Retype the entries exactly. Include every line.
※ ※ ※
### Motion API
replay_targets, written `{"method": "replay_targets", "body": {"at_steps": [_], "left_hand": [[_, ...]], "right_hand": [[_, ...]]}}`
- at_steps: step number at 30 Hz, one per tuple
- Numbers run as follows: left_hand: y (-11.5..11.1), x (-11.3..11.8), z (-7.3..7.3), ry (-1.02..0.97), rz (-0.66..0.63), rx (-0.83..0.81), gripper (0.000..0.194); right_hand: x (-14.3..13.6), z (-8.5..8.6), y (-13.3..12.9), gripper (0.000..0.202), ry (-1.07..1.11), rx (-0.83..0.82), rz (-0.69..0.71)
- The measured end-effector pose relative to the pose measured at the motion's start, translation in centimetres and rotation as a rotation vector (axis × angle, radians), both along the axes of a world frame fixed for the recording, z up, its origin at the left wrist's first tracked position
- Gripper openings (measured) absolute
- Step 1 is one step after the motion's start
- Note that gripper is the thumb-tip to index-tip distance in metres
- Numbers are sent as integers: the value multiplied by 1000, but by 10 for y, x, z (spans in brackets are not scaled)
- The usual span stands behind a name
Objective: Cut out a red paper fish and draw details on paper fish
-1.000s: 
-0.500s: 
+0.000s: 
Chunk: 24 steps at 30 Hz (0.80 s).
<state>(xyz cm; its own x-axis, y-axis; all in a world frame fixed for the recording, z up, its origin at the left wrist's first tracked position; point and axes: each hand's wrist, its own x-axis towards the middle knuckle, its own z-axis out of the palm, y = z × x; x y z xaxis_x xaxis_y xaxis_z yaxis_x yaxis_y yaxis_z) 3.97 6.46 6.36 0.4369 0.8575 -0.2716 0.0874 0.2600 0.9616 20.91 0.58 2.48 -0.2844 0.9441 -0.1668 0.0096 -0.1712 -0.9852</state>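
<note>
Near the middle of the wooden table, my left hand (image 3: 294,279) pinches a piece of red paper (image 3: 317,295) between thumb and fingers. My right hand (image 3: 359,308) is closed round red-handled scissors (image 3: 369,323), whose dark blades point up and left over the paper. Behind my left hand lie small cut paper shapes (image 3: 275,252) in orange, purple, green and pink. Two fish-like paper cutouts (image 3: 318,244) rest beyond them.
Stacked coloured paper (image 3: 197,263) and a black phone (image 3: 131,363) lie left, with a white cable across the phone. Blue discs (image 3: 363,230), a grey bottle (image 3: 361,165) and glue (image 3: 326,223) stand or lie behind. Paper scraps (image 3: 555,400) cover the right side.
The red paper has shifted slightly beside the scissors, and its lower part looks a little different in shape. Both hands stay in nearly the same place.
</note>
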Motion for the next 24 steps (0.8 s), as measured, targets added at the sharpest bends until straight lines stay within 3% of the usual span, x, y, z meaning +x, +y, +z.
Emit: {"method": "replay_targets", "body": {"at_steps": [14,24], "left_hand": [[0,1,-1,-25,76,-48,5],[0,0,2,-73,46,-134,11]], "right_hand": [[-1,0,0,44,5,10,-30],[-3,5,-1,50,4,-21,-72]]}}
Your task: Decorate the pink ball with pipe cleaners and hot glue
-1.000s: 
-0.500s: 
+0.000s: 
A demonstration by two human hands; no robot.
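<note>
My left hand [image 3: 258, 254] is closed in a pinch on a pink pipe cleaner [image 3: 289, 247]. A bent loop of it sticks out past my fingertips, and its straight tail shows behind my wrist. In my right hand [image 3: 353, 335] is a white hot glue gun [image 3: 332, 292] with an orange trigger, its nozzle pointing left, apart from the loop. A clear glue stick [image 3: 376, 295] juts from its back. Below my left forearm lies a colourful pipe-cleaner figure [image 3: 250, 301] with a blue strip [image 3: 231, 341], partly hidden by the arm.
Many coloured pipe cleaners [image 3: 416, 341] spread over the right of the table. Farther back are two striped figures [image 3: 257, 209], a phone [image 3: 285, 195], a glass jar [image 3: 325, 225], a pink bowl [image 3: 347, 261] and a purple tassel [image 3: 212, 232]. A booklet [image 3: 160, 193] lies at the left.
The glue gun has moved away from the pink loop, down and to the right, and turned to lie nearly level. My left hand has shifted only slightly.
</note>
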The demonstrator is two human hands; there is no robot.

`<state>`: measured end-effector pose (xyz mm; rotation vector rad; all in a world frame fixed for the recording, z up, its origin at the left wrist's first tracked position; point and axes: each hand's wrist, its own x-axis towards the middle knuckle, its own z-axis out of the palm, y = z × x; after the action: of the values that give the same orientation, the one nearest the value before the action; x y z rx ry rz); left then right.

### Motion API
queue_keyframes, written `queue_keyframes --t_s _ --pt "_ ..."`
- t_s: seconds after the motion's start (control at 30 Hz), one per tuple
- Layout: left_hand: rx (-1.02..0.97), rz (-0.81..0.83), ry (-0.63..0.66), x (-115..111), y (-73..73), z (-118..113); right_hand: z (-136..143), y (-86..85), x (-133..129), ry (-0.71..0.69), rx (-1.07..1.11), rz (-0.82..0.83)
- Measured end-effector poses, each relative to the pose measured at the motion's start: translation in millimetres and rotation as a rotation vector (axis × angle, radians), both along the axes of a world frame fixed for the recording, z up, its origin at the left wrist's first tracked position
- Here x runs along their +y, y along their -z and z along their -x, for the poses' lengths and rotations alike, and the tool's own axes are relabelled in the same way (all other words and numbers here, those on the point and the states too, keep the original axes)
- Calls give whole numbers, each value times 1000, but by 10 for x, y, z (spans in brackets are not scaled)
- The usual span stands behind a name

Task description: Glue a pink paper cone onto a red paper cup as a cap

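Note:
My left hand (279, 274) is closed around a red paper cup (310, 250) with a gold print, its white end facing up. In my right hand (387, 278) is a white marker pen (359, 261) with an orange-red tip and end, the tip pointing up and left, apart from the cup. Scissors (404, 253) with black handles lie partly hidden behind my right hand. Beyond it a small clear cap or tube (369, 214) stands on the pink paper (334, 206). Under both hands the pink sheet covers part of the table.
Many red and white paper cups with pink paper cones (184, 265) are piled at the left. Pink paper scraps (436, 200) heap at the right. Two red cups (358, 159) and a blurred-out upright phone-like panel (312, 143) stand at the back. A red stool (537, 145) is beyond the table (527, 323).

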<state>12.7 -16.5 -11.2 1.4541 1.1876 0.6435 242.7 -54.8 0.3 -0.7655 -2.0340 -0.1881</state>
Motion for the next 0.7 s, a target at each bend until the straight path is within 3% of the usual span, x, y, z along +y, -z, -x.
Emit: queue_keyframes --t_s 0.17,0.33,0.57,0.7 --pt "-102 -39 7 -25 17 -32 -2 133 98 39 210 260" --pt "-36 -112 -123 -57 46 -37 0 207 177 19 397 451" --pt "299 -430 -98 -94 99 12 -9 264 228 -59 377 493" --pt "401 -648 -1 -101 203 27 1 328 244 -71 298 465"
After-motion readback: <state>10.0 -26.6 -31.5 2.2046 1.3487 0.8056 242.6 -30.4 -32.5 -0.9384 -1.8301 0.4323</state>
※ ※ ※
Written response →
### Motion API
replay_targets, written `{"method": "replay_targets", "body": {"at_steps": [_], "left_hand": [[_, ...]], "right_hand": [[_, ...]]}}`
- at_steps: step number at 30 Hz, one per tuple
- Numbers run as follows: left_hand: y (-11.5..11.1), x (-11.3..11.8), z (-7.3..7.3), ry (-1.02..0.97), rz (-0.66..0.63), rx (-0.83..0.81), gripper (0.000..0.194); right_hand: x (-14.3..13.6), z (-8.5..8.6), y (-13.3..12.9), gripper (0.000..0.202), ry (-1.07..1.11), rx (-0.83..0.82), rz (-0.69..0.71)
- The measured end-effector pose relative to the pose measured at the motion's start, translation in centimetres and rotation as a rotation vector (axis × angle, radians), both along the axes of a world frame fixed for the recording, z up, its origin at the left wrist's first tracked position
- Gripper openings (measured) absolute
- Step 1 is one step after the motion's start
- Note that gripper is the thumb-tip to index-tip distance in metres
- Numbers are sent as integers: the value multiplied by 1000, but by 10 for y, x, z (spans in brackets are not scaled)
- The usual span stands behind a name
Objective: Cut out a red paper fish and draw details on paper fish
-1.000s: 
-0.500s: 
+0.000s: 
Chunk: 24 steps at 30 Hz (0.80 s).
<state>(xyz cm; its own x-axis, y-axis; all in a world frame fixed for the recording, z up, its origin at the left wrist's first tracked position; point and axes: each hand's wrist, its own x-axis towards the middle knuckle, its own z-axis out of the palm, y = z × x; x y z xaxis_x xaxis_y xaxis_z yaxis_x yaxis_y yaxis_z) 3.97 6.46 6.36 0.4369 0.8575 -0.2716 0.0874 0.2600 0.9616 20.91 0.58 2.48 -0.2844 0.9441 -0.1668 0.0096 -0.1712 -0.9852</state>
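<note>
Near the middle of the wooden table, my left hand (image 3: 294,279) pinches a piece of red paper (image 3: 317,295) between thumb and fingers. My right hand (image 3: 359,308) is closed round red-handled scissors (image 3: 369,323), whose dark blades point up and left over the paper. Behind my left hand lie small cut paper shapes (image 3: 275,252) in orange, purple, green and pink. Two fish-like paper cutouts (image 3: 318,244) rest beyond them.
Stacked coloured paper (image 3: 197,263) and a black phone (image 3: 131,363) lie left, with a white cable across the phone. Blue discs (image 3: 363,230), a grey bottle (image 3: 361,165) and glue (image 3: 326,223) stand or lie behind. Paper scraps (image 3: 555,400) cover the right side.
The red paper has shifted slightly beside the scissors, and its lower part looks a little different in shape. Both hands stay in nearly the same place.
</note>
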Motion for the next 24 steps (0.8 s), as measured, targets added at the sharpest bends until straight lines stay within 3% of the usual span, x, y, z meaning +x, +y, +z.
Emit: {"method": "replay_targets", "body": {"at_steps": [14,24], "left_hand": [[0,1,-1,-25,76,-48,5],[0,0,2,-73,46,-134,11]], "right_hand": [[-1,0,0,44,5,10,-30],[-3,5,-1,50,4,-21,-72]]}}
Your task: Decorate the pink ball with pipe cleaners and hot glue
-1.000s: 
-0.500s: 
+0.000s: 
A demonstration by two human hands; no robot.
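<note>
My left hand [image 3: 258, 254] is closed in a pinch on a pink pipe cleaner [image 3: 289, 247]. A bent loop of it sticks out past my fingertips, and its straight tail shows behind my wrist. In my right hand [image 3: 353, 335] is a white hot glue gun [image 3: 332, 292] with an orange trigger, its nozzle pointing left, apart from the loop. A clear glue stick [image 3: 376, 295] juts from its back. Below my left forearm lies a colourful pipe-cleaner figure [image 3: 250, 301] with a blue strip [image 3: 231, 341], partly hidden by the arm.
Many coloured pipe cleaners [image 3: 416, 341] spread over the right of the table. Farther back are two striped figures [image 3: 257, 209], a phone [image 3: 285, 195], a glass jar [image 3: 325, 225], a pink bowl [image 3: 347, 261] and a purple tassel [image 3: 212, 232]. A booklet [image 3: 160, 193] lies at the left.
The glue gun has moved away from the pink loop, down and to the right, and turned to lie nearly level. My left hand has shifted only slightly.
</note>
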The demonstrator is two human hands; there is no robot.

`<state>`: measured end-effector pose (xyz mm; rotation vector rad; all in a world frame fixed for the recording, z up, its origin at the left wrist's first tracked position; point and axes: each hand's wrist, its own x-axis towards the middle knuckle, its own z-axis out of the palm, y = z × x; after the action: of the values that give the same orientation, the one nearest the value before the action; x y z rx ry rz); left then right.

### Motion API
queue_keyframes, written `queue_keyframes --t_s _ --pt "_ ..."`
- t_s: seconds after the motion's start (control at 30 Hz), one per tuple
- Layout: left_hand: rx (-1.02..0.97), rz (-0.81..0.83), ry (-0.63..0.66), x (-115..111), y (-73..73), z (-118..113); right_hand: z (-136..143), y (-86..85), x (-133..129), ry (-0.71..0.69), rx (-1.07..1.11), rz (-0.82..0.83)
- Measured end-effector poses, each relative to the pose measured at the motion's start: translation in millimetres and rotation as a rotation vector (axis × angle, radians), both along the axes of a world frame fixed for the recording, z up, its origin at the left wrist's first tracked position
- Here x runs along their +y, y along their -z and z along their -x, for the poses' lengths and rotations alike, and the tool's own axes are relabelled in the same way (all other words and numbers here, those on the point and the states too, keep the original axes)
- Calls give whole numbers, each value times 1000, but by 10 for x, y, z (spans in brackets are not scaled)
- The usual span stands behind a name

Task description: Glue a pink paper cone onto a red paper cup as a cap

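Note:
My left hand (279, 274) is closed around a red paper cup (310, 250) with a gold print, its white end facing up. In my right hand (387, 278) is a white marker pen (359, 261) with an orange-red tip and end, the tip pointing up and left, apart from the cup. Scissors (404, 253) with black handles lie partly hidden behind my right hand. Beyond it a small clear cap or tube (369, 214) stands on the pink paper (334, 206). Under both hands the pink sheet covers part of the table.
Many red and white paper cups with pink paper cones (184, 265) are piled at the left. Pink paper scraps (436, 200) heap at the right. Two red cups (358, 159) and a blurred-out upright phone-like panel (312, 143) stand at the back. A red stool (537, 145) is beyond the table (527, 323).
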
<state>12.7 -16.5 -11.2 1.4541 1.1876 0.6435 242.7 -54.8 0.3 -0.7655 -2.0340 -0.1881</state>
Motion for the next 0.7 s, a target at each bend until the straight path is within 3% of the usual span, x, y, z along +y, -z, -x.
Emit: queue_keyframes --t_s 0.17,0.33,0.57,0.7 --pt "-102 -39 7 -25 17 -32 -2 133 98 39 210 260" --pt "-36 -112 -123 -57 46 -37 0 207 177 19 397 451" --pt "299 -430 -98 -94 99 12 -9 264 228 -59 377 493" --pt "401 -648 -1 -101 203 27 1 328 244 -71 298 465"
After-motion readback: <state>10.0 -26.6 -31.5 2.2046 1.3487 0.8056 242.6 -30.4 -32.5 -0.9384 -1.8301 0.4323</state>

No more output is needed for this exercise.